As other needs became apparent, a food pantry and clothes closet were established and were quickly followed by the pediatric and dental clinics and Andrews Park, a small, fenced park across the street from the foundation on East Richards Street. The park serves as the place for the organization's summer lunch program. In 1996, the St. Paul Children's Foundation was organized and incorporated to oversee and manage all of the children's ministries.

The two main programs the foundation oversees are the Khakis for Kids event, held each August before school starts, and Santa's Secret Workshop. At Khakis for Kids, the organization is able to assist about 400 low-income students with school uniforms, medical and dental checkups, backpacks and school supplies.
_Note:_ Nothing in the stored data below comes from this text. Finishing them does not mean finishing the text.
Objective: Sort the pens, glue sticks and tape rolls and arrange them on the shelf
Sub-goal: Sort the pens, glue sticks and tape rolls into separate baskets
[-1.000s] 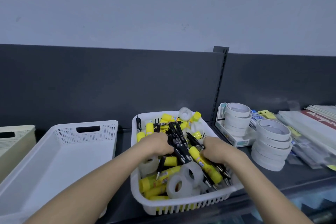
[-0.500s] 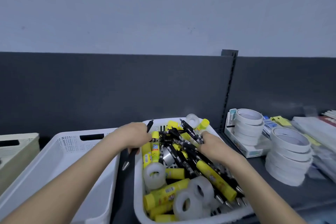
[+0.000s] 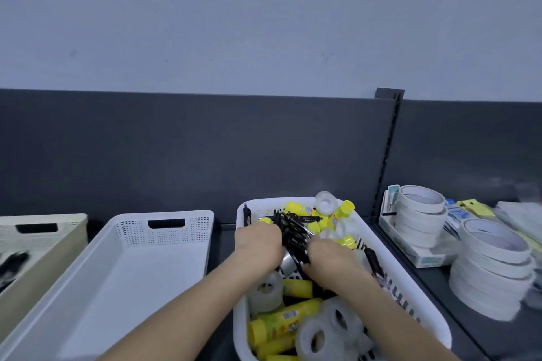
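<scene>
A white basket [image 3: 264, 201] at centre right holds mixed black pens [image 3: 293, 230], yellow glue sticks [image 3: 287, 321] and clear tape rolls [image 3: 315, 337]. Both my hands are inside it, on either side of a bundle of pens. My left hand [image 3: 258, 243] curls down against the bundle's left side. My right hand [image 3: 330, 256] grips the bundle from the right. The fingertips of both hands are hidden among the pens. More glue sticks and a tape roll lie at the basket's far end.
An empty white basket [image 3: 164, 224] stands to the left. Further left, a beige basket [image 3: 44, 227] holds blurred black pens [image 3: 13, 262]. Stacks of white tape [image 3: 495, 258] and a box with tape [image 3: 421, 208] sit on the shelf at right, with packets behind.
Half a second ago my left hand carried a pen leftward over the gap between the baskets. It is now back in the mixed basket beside my right hand. The view shifted left.
</scene>
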Motion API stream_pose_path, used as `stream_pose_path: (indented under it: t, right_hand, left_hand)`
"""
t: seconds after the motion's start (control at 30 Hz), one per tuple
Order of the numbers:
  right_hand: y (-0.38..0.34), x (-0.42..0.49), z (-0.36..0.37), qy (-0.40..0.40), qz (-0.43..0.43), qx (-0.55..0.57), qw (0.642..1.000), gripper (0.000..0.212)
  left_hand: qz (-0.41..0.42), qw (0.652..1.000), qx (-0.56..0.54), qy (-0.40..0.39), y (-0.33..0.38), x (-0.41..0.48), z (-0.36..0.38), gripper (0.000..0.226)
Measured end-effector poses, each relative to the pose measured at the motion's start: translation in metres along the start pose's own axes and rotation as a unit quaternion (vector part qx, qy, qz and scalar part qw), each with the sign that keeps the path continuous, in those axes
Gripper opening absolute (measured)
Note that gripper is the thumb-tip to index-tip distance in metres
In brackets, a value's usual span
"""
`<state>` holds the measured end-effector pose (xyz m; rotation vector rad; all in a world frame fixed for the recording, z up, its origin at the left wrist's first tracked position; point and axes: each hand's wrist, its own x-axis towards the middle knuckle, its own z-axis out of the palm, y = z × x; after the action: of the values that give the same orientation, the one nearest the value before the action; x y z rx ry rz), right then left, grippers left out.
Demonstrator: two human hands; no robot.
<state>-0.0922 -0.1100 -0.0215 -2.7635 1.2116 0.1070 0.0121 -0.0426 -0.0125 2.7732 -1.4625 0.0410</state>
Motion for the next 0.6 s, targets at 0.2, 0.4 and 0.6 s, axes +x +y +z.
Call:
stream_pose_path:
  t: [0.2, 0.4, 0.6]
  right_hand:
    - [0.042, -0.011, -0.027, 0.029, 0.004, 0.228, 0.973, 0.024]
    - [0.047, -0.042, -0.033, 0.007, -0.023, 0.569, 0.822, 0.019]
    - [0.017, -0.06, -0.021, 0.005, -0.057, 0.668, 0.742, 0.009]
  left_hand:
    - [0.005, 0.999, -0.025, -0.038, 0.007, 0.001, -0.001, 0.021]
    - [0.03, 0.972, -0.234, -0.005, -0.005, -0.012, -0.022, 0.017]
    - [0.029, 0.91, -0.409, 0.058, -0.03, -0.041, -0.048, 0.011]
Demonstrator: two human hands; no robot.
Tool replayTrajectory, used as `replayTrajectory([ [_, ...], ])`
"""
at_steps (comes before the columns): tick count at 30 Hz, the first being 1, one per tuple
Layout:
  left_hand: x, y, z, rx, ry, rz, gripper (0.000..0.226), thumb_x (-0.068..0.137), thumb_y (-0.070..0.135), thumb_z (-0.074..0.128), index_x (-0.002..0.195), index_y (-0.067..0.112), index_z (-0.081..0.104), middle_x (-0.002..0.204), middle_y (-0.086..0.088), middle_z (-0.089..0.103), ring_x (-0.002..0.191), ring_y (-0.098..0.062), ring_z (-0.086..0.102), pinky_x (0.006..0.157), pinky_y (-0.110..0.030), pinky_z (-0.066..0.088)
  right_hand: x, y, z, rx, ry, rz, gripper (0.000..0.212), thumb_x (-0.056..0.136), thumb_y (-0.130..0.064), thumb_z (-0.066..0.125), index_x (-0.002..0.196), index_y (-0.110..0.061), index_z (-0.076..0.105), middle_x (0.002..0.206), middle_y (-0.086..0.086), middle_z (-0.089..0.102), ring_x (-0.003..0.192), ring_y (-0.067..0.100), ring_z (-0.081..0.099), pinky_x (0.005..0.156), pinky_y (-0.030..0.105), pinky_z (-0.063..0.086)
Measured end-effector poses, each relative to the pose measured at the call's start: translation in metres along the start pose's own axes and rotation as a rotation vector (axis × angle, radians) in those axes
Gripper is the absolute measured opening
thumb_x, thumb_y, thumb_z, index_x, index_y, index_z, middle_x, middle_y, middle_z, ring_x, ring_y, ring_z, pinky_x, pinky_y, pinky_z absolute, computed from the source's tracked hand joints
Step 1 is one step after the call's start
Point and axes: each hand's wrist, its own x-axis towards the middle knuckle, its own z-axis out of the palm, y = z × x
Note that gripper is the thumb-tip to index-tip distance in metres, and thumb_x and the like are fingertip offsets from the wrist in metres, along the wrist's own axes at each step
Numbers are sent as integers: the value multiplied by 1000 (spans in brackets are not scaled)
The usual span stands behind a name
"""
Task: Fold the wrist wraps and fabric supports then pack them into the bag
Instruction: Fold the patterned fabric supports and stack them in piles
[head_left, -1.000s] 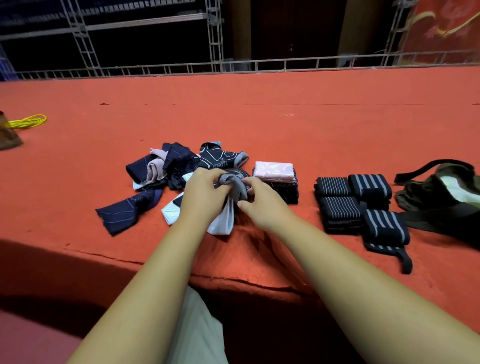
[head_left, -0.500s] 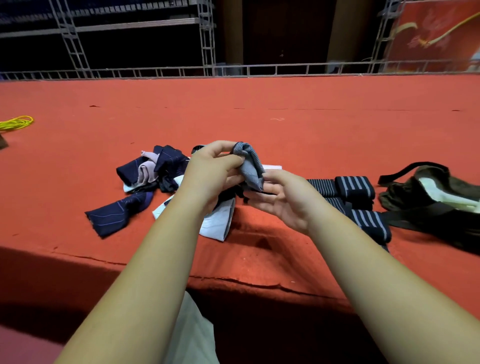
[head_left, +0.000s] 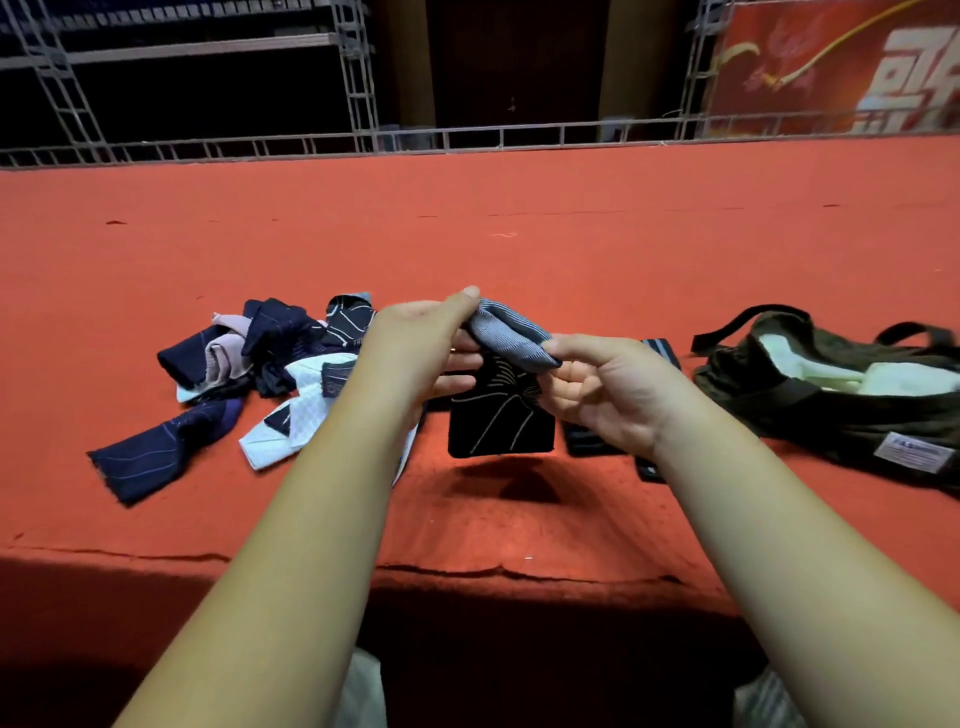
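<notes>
Several unfolded supports (head_left: 260, 364) are heaped well left of the bag (head_left: 831, 410), folded wraps (head_left: 660, 348) just left of it, packing seemingly not started. Your left hand (head_left: 415, 353) and right hand (head_left: 608, 389) both pinch the grey-and-black support (head_left: 501, 415), held up left of the bag; half a second ago your right palm lay open.

A: How is the held support (head_left: 501, 415) coloured?
B: Grey with fine stripes is seen at its top, black with thin pale lines below.
A: And the rest?
B: Navy pinstripes are seen on the strip (head_left: 150, 457), a white diamond weave on the cloth (head_left: 306, 410), dark olive on the bag (head_left: 841, 415), orange-red on the carpet (head_left: 519, 234).
</notes>
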Motion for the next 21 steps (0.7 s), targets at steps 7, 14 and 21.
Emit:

For Santa's Secret Workshop, the foundation selects about 100 out of the 10,000 families they serve to shop for new toys. And children get a chance to select something for their parents at the little cottage across the street from the foundation. The new, unwrapped toys are collected when businesses and churches hold their own toy drives.

"No one is here for a job," said Ms. Hearon of the staff, both paid and unpaid, who work at the foundation. "We are so blessed to be a part of this community and to coordinate all the needs of the family," she said.



HELPING: Top, St. Paul Children's Foundation board member Phil Jensen chats with some of the boys the foundation provides activities for at one of three buildings the foundation owns. Above, dentist Brady Swinney works on Clemente Duran at the St. Paul clinic.